How to complete this task: Where the line containing "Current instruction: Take" appears, end the copy there, keeping that line; start from the first line of the entries, copy exactly, and omit pictures.

Listed records:
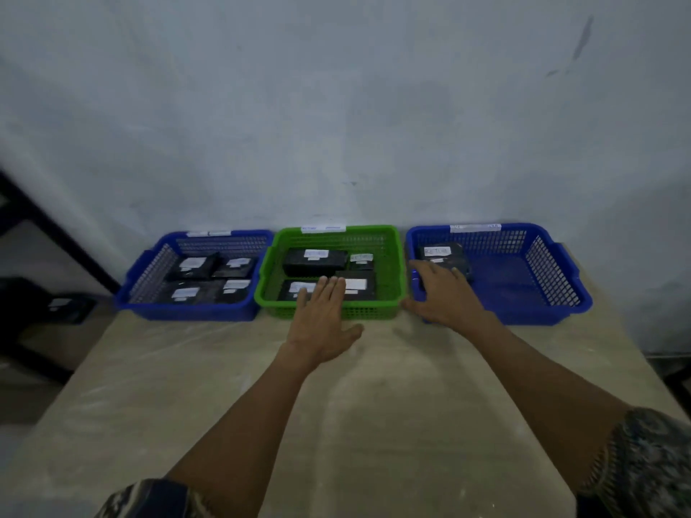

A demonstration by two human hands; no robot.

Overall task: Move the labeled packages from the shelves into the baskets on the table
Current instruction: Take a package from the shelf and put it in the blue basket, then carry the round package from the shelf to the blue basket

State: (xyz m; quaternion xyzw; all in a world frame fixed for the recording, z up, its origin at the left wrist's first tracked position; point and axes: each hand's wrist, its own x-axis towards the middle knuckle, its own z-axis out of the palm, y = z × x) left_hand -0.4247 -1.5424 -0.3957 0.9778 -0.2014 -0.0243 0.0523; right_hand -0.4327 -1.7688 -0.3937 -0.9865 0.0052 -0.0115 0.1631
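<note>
No legible text on labels (437, 251).

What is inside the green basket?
The green basket holds four black packages with white labels. The left hand reaches over its front rim and covers part of the front packages, so anything beneath the hand or packages stays hidden.

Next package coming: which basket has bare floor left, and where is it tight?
The right blue basket is mostly bare: one package sits in its back-left corner, by the right hand. The green basket and left blue basket are crowded. The table in front is free beside the left hand.
</note>
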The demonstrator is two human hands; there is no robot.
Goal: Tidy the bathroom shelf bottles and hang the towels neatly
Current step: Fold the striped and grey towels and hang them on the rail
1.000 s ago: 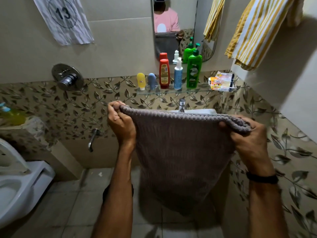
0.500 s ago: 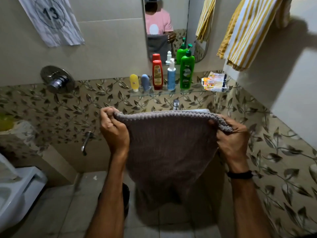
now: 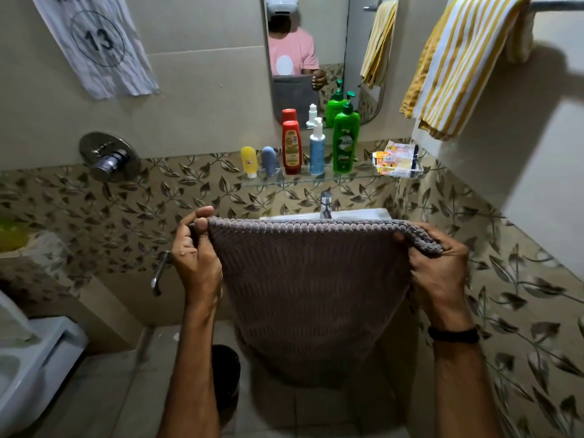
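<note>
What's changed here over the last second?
Very little. The left hand has shifted its fingers on the corner of the grey towel; the right hand still grips the other corner. The bottles, striped towel and sink are unmoved.

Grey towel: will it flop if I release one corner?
Probably floppy: the towel hangs in a tapering drape from the left hand and right hand. Its thick ribbed weave suggests some weight and a non-slip grip.
</note>
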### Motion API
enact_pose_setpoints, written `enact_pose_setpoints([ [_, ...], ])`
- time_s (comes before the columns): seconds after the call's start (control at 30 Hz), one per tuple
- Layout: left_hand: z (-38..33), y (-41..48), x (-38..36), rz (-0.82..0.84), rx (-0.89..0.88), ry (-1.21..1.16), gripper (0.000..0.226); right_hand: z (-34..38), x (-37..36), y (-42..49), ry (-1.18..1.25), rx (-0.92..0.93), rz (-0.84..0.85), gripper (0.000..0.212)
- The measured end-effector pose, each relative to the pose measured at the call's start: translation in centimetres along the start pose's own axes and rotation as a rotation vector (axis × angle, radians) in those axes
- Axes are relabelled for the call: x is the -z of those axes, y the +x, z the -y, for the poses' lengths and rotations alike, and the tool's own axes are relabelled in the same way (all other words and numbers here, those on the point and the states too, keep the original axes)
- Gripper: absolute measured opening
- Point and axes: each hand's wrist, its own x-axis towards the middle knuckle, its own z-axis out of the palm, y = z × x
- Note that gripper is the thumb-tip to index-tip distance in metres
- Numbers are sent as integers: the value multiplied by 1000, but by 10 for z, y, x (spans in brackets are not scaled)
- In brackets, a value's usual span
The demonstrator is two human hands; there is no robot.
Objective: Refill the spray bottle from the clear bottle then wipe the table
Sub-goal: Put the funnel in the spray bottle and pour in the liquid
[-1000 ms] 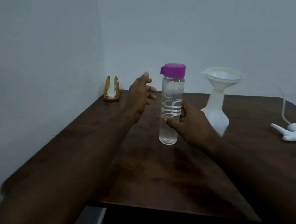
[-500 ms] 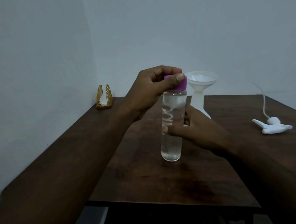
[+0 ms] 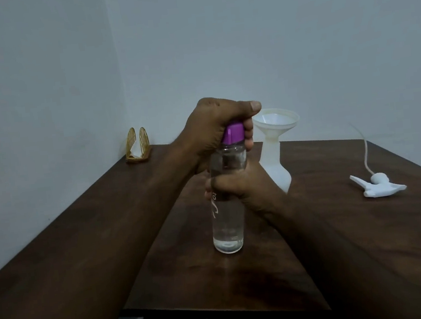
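Observation:
The clear bottle [image 3: 228, 225] stands upright on the dark wooden table [image 3: 368, 233], with clear liquid inside. My left hand [image 3: 216, 125] grips its purple cap [image 3: 233, 134] from above. Around the bottle's middle my right hand [image 3: 240, 182] is wrapped. Behind them stands the white spray bottle body [image 3: 276, 168] with a white funnel [image 3: 277, 121] in its neck. Its white spray head [image 3: 378, 187], with a thin tube, lies loose on the table to the right.
A gold napkin holder [image 3: 137, 146] with a white napkin sits in the far left corner against the wall. Walls close off the table at the left and back. The table's near edge runs just below the bottle.
My left hand came from beside the bottle onto the purple cap and now grips it. My right hand has closed fully round the bottle's middle.

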Motion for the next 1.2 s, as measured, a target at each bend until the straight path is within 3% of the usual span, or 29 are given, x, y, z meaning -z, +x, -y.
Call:
enact_pose_setpoints([
  [0.2,3,-2,-7,-118,-116,115,32,0,-8,-3,-84,129,-123,13],
  [0.53,3,-4,-10,-176,-129,130,33,-1,-16,-5,-134,102,-260,13],
  [0.7,2,-4,-11,-203,-122,162,32,-4,-18,-4,-141,111,-303,22],
  [0.83,3,-2,-18,-332,-146,266,31,-8,-25,1,-232,115,-430,45],
  [0.93,4,-3,-20,-416,-151,331,33,-12,-25,7,-288,57,-493,33],
  [1.07,2,-13,-22,-448,-117,364,34,-14,-23,9,-368,40,-445,19],
  [1.2,2,-29,-11,-486,-112,373,25,-11,-28,0,-257,113,-485,35],
])
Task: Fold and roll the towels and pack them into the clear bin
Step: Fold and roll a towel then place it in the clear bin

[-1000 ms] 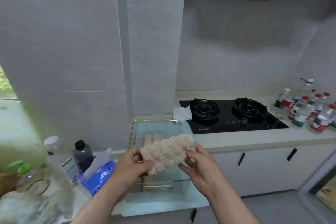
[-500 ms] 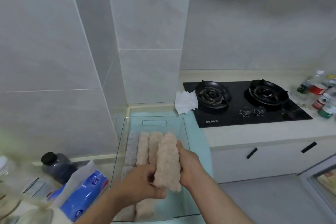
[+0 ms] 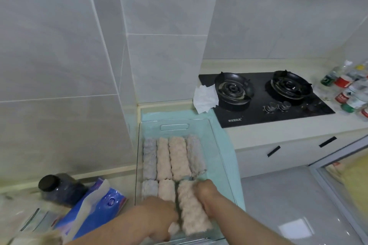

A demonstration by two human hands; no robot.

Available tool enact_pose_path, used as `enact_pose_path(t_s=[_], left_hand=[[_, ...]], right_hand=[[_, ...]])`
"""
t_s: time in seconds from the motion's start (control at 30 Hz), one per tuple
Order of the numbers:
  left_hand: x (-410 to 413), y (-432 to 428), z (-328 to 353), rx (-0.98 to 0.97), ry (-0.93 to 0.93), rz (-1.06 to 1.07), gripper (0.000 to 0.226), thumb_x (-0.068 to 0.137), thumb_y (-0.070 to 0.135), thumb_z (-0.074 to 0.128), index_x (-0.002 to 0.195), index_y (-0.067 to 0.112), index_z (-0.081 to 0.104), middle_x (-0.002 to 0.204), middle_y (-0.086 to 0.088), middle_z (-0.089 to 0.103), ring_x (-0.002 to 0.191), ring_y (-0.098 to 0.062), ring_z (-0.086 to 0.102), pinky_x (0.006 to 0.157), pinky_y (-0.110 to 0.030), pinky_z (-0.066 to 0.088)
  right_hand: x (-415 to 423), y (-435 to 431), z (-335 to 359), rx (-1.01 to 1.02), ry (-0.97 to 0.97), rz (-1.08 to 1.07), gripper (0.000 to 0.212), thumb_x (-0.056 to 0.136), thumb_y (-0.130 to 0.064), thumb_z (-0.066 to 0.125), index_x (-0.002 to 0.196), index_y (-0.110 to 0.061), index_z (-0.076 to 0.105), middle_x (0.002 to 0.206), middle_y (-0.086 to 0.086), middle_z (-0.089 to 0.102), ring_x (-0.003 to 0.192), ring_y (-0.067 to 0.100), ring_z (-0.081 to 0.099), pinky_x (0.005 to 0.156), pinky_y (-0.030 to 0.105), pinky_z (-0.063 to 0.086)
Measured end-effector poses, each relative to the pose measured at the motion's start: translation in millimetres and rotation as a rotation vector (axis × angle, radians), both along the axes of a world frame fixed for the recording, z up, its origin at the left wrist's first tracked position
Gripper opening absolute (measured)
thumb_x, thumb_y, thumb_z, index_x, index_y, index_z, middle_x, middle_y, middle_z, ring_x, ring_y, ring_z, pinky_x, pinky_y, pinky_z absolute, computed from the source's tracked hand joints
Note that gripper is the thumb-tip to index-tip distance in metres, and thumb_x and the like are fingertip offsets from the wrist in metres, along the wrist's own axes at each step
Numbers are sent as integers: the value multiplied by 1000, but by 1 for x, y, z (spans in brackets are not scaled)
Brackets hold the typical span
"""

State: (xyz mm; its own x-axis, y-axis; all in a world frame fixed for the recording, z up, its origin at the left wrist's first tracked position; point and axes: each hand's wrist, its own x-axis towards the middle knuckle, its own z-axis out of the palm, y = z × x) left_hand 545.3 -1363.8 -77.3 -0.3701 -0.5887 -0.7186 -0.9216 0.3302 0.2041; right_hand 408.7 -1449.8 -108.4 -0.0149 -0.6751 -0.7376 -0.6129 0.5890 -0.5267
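Inside the clear bin (image 3: 175, 121), front row | we seat a rolled towel (image 3: 192, 211) beside two rolls (image 3: 157, 189) | grip: left hand (image 3: 157, 219) and right hand (image 3: 207, 195) clamped on its sides | back row (image 3: 175, 157) of four packed | we judge one front slot left

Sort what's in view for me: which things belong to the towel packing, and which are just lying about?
Job:
clear bin
rolled towel held at its near end
packed towel rolls

Lying about:
gas hob
crumpled white tissue
blue tissue pack
dark bottle
water bottles
teal mat under the bin
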Motion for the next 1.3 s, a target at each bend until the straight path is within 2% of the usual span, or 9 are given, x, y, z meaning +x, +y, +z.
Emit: enact_pose_path(t_s=[0.17, 0.3, 0.43, 0.53, 0.63, 0.73, 0.9, 1.1, 1.3], left_hand=[[-1, 5, 8, -6, -9, -6, 47, 93, 39, 50, 136, 22, 46, 129, -9, 45, 110, -36, 53, 82, -44, 46], [-3, 6, 14, -4, -39, -25, 45, 93, 38, 48, 135, 20, 46, 127, -9, 45, 111, -35, 52, 88, -49, 47], [-3, 7, 13, 12, -36, -24, 48, 93, 38, 49, 138, 24, 43, 130, -8, 44, 114, -34, 51, 89, -47, 46], [-2, 7, 13, 13, -30, -16, 47, 93, 37, 50, 137, 24, 44, 130, -8, 44, 114, -34, 51, 90, -46, 46], [-2, 6, 14, 19, -27, -30, 46, 93, 37, 49, 137, 26, 44, 131, -8, 43, 114, -34, 51, 88, -44, 45], [-1, 6, 12, 42, -24, -42, 46, 93, 36, 48, 138, 31, 42, 133, -8, 42, 115, -35, 50, 89, -45, 45], [0, 4, 12, 76, -63, -59, 49, 94, 35, 47, 143, 30, 40, 137, -8, 39, 119, -34, 48, 95, -47, 45], [1, 6, 12, 66, -37, -35, 49, 94, 38, 46, 143, 31, 38, 139, -6, 37, 122, -33, 47, 96, -48, 44], [-1, 5, 12, 48, -27, 5, 47, 95, 38, 43, 142, 31, 41, 140, -3, 40, 124, -30, 46, 97, -48, 44]], right_hand=[[5, -8, -7, 62, -114, -90, 27, 101, -9, 29, 111, -10, 53, 118, 15, 61, 110, 31, 59, 100, 39, 47], [6, -1, -12, 37, -119, -62, 25, 98, -5, 32, 107, -13, 55, 96, 9, 61, 78, 20, 57, 69, 29, 49], [11, 3, -10, -157, 123, 189, 24, 97, -22, 45, 116, -9, 51, 116, 10, 58, 106, 26, 58, 90, 32, 45], [14, 5, 2, -207, 375, 468, 30, 96, -29, 43, 115, -11, 58, 117, 8, 56, 108, 25, 58, 87, 31, 45], [13, 6, 16, -15, 192, 384, 24, 97, -20, 39, 83, -12, 57, 87, 4, 59, 75, 15, 58, 80, 30, 55], [11, 9, 28, 294, -72, 46, 32, 101, -27, 34, 83, -10, 55, 74, 6, 55, 62, 17, 54, 55, 26, 53], [15, 17, 22, 392, -290, -171, 32, 91, -38, 48, 104, -13, 60, 87, 8, 54, 70, 19, 45, 67, 29, 40], [9, 18, 42, 345, -181, -121, 31, 98, -28, 40, 79, -11, 56, 74, 5, 56, 63, 18, 50, 60, 26, 44], [16, 24, 40, 444, -261, -49, 40, 100, -43, 37, 103, -9, 59, 93, 10, 64, 82, 23, 61, 68, 34, 50]])
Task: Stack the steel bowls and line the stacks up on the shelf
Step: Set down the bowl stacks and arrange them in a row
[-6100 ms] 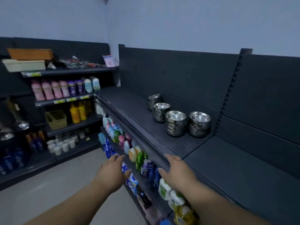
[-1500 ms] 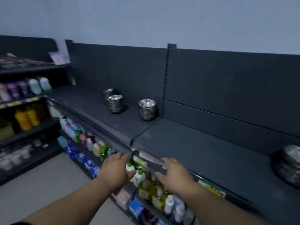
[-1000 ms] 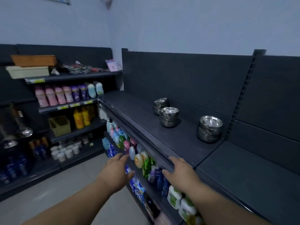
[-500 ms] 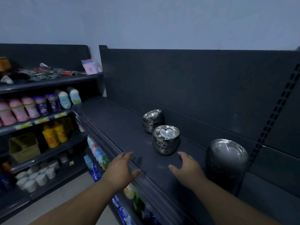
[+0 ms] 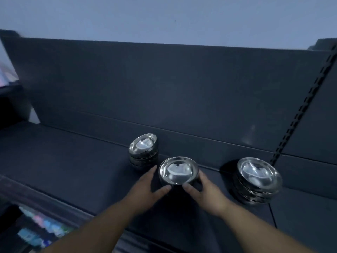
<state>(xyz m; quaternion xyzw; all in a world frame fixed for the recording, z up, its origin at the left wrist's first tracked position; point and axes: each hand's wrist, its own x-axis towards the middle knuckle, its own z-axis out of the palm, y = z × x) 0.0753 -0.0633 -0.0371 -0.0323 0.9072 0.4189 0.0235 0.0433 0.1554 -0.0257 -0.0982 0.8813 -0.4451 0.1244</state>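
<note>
Three stacks of steel bowls stand on the dark shelf (image 5: 63,161) near its back panel. My left hand (image 5: 148,187) and my right hand (image 5: 204,189) cup the middle stack (image 5: 177,171) from either side, thumbs at its front, fingers curled round its sides. The left stack (image 5: 143,149) stands just behind and to the left, close to my left fingertips. A larger right stack (image 5: 257,178) sits apart near the shelf joint. The lower bowls of the middle stack are hidden by my hands.
The dark back panel (image 5: 164,92) rises right behind the stacks. A slotted upright (image 5: 300,114) marks the joint with the adjoining shelf section on the right. Blurred bottles (image 5: 40,227) fill a lower shelf at the bottom left. Bare shelf stretches to the left.
I have come closer to the shelf. Both hands rose from near the shelf's front edge and closed round the middle stack of bowls.
</note>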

Your response:
A demonstration by two human hands; no robot.

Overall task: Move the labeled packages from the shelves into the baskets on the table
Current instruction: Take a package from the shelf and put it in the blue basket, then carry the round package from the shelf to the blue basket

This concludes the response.